Mutual funds that focus on environmentally friendly companies are increasing, but the choices are still limited, experts say.

Seeing green

Kermit the Frog lamented the difficulties of being green. Chances are, his financial adviser might have sung the same song.

Investing in companies that develop environmentally friendly products or technologies — so-called green businesses — might be an area of growing interest but the opportunities for this kind of investment haven't always kept pace with investors' appetites. Some investors looking to make money in mutual funds while going green might prefer to wait as more of these companies emerge.

Maurice Schoenwald, of the New Alternatives Fund, a big player among environmentally focused mutual funds, said burgeoning demand for environmentally focused investments is a good thing but can require a broad search for the best investments.

"People are getting concerned about the environment and about fuel," said Schoenwald, who at age 87 helps his son oversee the fund.
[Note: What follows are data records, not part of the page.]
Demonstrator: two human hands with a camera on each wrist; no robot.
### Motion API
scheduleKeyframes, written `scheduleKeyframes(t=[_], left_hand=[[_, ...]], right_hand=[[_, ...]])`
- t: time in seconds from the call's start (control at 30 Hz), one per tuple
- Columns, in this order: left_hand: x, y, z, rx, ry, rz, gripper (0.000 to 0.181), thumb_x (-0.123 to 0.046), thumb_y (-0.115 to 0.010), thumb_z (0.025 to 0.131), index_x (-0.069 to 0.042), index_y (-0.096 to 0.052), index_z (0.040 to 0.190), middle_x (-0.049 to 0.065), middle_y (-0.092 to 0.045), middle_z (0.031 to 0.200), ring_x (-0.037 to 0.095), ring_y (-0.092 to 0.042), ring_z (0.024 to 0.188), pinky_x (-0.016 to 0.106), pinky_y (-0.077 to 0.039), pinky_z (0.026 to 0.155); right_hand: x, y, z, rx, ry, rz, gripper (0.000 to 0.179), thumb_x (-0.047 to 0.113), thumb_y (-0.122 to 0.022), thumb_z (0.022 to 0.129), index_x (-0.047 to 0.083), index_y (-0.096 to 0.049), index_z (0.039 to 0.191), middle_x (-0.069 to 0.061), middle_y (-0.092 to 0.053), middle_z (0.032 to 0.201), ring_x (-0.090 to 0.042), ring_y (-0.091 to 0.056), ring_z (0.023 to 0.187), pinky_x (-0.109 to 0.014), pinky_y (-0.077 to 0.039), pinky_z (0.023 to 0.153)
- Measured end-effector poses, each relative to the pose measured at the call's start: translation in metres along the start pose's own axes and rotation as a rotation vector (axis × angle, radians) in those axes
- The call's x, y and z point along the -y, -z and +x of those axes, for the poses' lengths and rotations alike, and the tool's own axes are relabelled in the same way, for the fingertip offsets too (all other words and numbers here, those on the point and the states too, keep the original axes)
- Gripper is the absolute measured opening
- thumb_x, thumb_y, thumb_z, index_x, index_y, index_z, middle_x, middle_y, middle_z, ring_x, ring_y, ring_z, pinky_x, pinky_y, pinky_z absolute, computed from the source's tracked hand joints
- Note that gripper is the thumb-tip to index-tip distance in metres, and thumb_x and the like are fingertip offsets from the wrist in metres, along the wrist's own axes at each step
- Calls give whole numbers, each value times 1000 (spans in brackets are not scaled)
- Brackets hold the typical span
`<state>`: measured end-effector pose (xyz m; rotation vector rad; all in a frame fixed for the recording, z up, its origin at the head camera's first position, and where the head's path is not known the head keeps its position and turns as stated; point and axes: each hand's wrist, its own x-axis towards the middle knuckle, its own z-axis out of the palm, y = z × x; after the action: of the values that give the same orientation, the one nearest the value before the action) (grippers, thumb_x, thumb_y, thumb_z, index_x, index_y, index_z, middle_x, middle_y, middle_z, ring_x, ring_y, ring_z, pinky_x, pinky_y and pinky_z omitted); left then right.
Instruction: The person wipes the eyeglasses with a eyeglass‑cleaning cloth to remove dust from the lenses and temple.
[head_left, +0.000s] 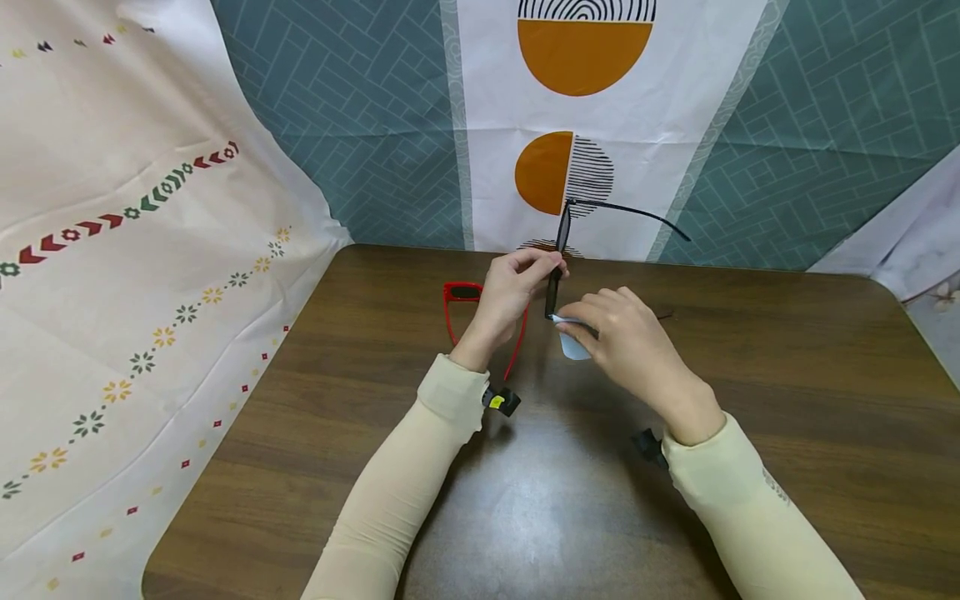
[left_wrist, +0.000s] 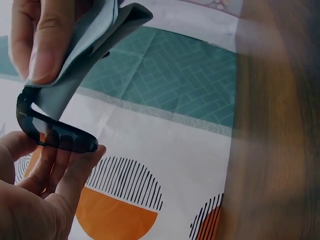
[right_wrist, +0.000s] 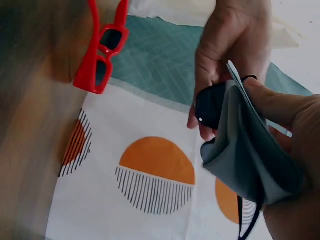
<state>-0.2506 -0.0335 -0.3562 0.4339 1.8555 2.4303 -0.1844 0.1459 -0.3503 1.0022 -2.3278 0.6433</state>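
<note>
Above the table, my left hand [head_left: 504, 302] holds a pair of black sunglasses [head_left: 563, 227] by the frame, its fingers against one dark lens [left_wrist: 75, 139]. One temple arm sticks out to the right at the top. My right hand [head_left: 637, 348] pinches a folded light blue cloth [head_left: 575, 346] between thumb and fingers, over the other end of the sunglasses. Seen from the right wrist, the cloth [right_wrist: 247, 155] is folded around part of the frame and hides that lens. Behind the left hand, red sunglasses [head_left: 462, 292] lie on the table with their temples open.
The brown wooden table [head_left: 300, 467] meets a teal and white patterned curtain [head_left: 360, 125] at its back edge. A cream embroidered cloth [head_left: 150, 292] hangs at the left. Each wrist wears a small black camera, such as the left camera [head_left: 507, 402].
</note>
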Motion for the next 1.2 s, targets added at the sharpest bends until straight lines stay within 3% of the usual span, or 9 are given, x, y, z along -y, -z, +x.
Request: scheduleKeyframes(t=[0.07, 0.2, 0.37, 0.6, 0.87, 1.2], left_hand=[[-1, 1, 0, 1, -1, 9, 19, -5, -62, 104, 12, -70, 106, 5, -69, 94, 17, -70, 84, 56, -53, 102], [-4, 6, 1, -14, -12, 68, 19, -9, -63, 104, 8, -73, 100, 7, -71, 96, 25, -73, 87, 42, -60, 93], [-9, 12, 1, -30, -30, 72, 20, -10, -64, 104, 8, -72, 100, 9, -72, 95, 44, -70, 94, 48, -59, 94], [-16, 25, 4, -35, -31, 51, 19, -10, -61, 104, 5, -73, 98, 9, -73, 92, 24, -75, 84, 46, -61, 91], [-25, 37, 4, -51, -32, -73, 23, -12, -59, 106, -2, -73, 91, 11, -72, 90, 25, -75, 88, 48, -60, 92], [-27, 39, 5, -5, -22, -98, 24, -12, -58, 106, -4, -73, 89, 12, -71, 89, 24, -74, 87, 43, -61, 89]], right_hand=[[0, -2, 0, -25, 20, -26, 11, 9, -82, 88, 4, -77, 97, -4, -69, 81, -25, -57, 74, -36, -37, 67], [-3, 2, 0, -56, 34, -22, 11, 9, -83, 88, 5, -77, 96, -4, -70, 80, -23, -55, 71, -35, -37, 69], [-14, 16, -2, -67, -4, 39, 16, 4, -85, 83, 6, -80, 98, -2, -73, 82, -21, -57, 73, -35, -39, 74], [-29, 37, -4, -104, -65, 154, 21, -3, -86, 77, 6, -82, 95, -2, -74, 81, -15, -59, 74, -30, -40, 75], [-32, 61, -8, -93, -225, 308, 25, -7, -82, 83, 10, -82, 103, 0, -75, 89, -4, -58, 76, -16, -45, 68], [-35, 68, -12, -66, -334, 315, 17, 0, -77, 92, 9, -81, 105, 3, -73, 89, -7, -56, 70, -17, -44, 64]])
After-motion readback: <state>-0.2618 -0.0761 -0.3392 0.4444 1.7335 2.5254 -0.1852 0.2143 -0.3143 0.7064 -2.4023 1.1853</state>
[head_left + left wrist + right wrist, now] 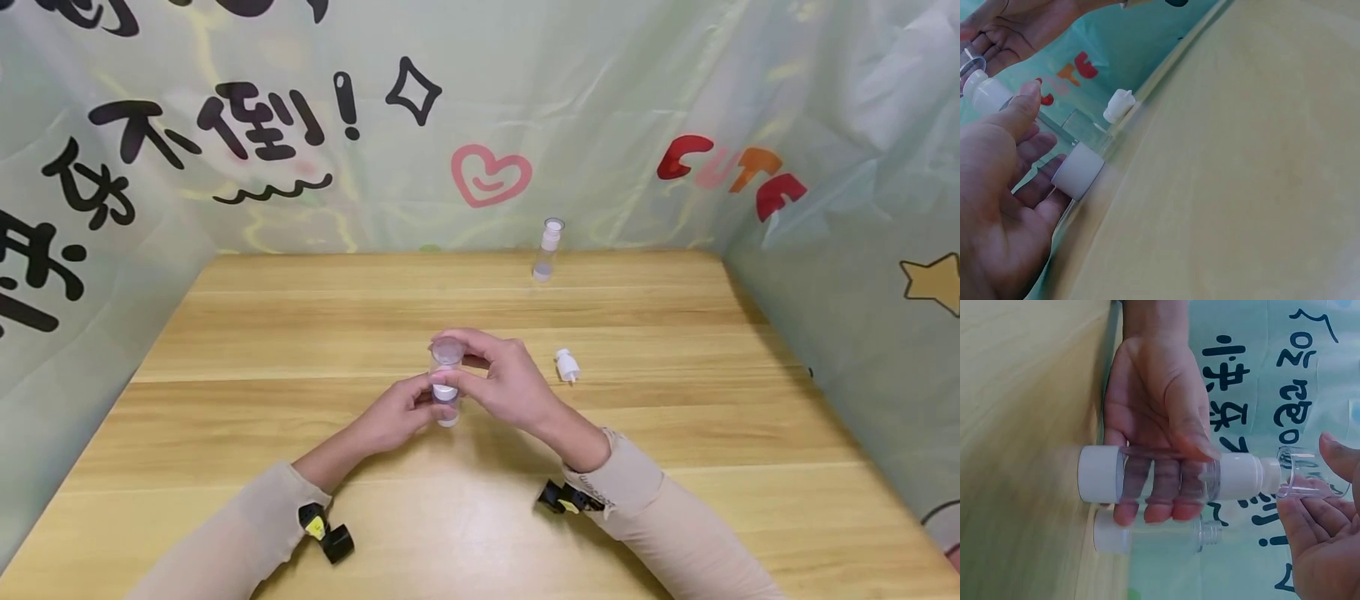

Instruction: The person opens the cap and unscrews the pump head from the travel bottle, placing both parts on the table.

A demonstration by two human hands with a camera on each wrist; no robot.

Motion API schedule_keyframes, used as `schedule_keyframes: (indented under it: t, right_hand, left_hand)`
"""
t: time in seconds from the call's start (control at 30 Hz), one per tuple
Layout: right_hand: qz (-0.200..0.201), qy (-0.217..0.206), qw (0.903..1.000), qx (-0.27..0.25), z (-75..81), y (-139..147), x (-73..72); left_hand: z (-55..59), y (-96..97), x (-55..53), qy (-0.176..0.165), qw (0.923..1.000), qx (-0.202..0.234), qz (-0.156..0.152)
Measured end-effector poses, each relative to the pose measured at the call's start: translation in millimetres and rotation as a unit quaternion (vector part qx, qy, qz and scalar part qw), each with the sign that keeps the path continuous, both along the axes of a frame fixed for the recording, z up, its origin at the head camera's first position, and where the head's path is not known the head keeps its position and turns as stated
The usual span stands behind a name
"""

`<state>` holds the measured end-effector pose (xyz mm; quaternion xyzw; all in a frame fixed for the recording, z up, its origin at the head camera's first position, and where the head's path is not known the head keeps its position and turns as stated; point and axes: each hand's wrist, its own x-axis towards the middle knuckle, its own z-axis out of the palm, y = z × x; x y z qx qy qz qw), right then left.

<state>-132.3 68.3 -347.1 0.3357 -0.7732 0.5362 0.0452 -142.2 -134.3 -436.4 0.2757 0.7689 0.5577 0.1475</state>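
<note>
My left hand (393, 417) grips a clear pump bottle (1099, 475) with a white base and white pump collar; its fingers wrap the body. The bottle stands upright close to the tabletop. Above it, my right hand (513, 387) pinches a clear cap (447, 350) between thumb and fingers. In the right wrist view, the cap's open end (1286, 472) surrounds the tip of the white pump nozzle. Whether it touches the collar, I cannot tell. Just beyond the held bottle is another clear bottle (1112, 534) with a bare threaded neck, hidden behind the hands in the head view.
A loose white pump head (567, 365) lies on the wooden table (300, 333) to the right of my hands. Near the back edge stands a capped clear bottle (546, 254). A printed cloth (600, 100) hangs around the table's back and sides.
</note>
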Motion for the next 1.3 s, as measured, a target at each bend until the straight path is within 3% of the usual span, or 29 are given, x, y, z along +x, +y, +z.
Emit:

He noted that interest in protecting the environment has lagged in the United States compared with much of Europe and parts of Asia.

Many companies are still startups with unproven technologies and are unlikely to yet draw the interest of mutual funds.

That's not to say there isn't money to be made. The New Alternatives Fund showed a 33 percent return last year and was up another 12 percent in the first quarter of this year. With assets of around $180 million, Schoenwald said the company is careful about where it invests, limiting initial stakes to less than 5 percent of a company's shares. The fund, which has holdings in about 45 companies, often parks some of its money in Treasury bills in part as it determines its next move.

The New Alternatives Fund and like-minded funds often look to places like Europe for investments. Countries such as Germany, Spain and Denmark have made a push to foster environmentally focused companies, such as alternative energy companies looking for ways to avoid contributing to global warming.

"At higher oil prices, suddenly all of these alternative energy technologies can suddenly become economically viable at this higher cost because now they have to compete with $60 to $70 oil," said Matthew Page, an analyst in London at Guinness Atkinson Alternative Energy Fund, referring to the price of a barrel of oil.

"Solar is at such a small base at the moment but has the capacity to grow very very quickly. Solar has been driven very much so by Japan and Germany," he said, referring to one slice of the fund's investments.

Some observers say companies engaging in largely environmental pursuits still need to grow before they will become suitable investments for funds.

"I think the technology has not caught up with the sentiment," said Jeff Tjornehoj, an analyst at Lipper Inc., which tracks funds.

He noted that environmentally focused funds are part of a larger group known as socially responsible funds whose assets make up slightly more than 0.5 percent of all mutual funds.

"There are just not that many good-sized publicly traded companies pursuing alternative energy in a way that is meaningful to the marketplace," Tjornehoj said, referring to one notable branch of environmentally focused companies.

In addition, the fortunes of such companies can be swayed by shifting sentiments.

In 2000, for example, the New Alternatives Fund rose sharply amid the energy crunch in California and in 2001 and 2002 fell along with the broader market. But it benefited last year as oil prices rose in the first half of the year.

"The share price of these companies rises and falls with government budget decisions and not so much about what the market is doing. Many of them are very dependent on government grants," Tjornehoj noted.

Despite the attendant vagaries of investing in environmentally focused companies, Wall Street seems interested in adding to investors' choices. On May 9, Van Eck Global introduced its Global Alternative Energy exchange-traded fund. The ETF invests in companies that draw more than half of their revenue from the alternative energy sector.

ETFs are like mutual funds but their shares are listed on an exchange and can be traded throughout the day.

Adam Phillips, director of ETF strategy at Van Eck, said prospects for such investments are brightening as the companies grow stronger. He noted that about 3 out of 4 companies included in the Global Alternative Energy ETF turn a profit.

"There are a lot of things that the world is just beginning to have to deal with and these are companies that are coming up with great ways (to do so) and technologies that are highly profitable."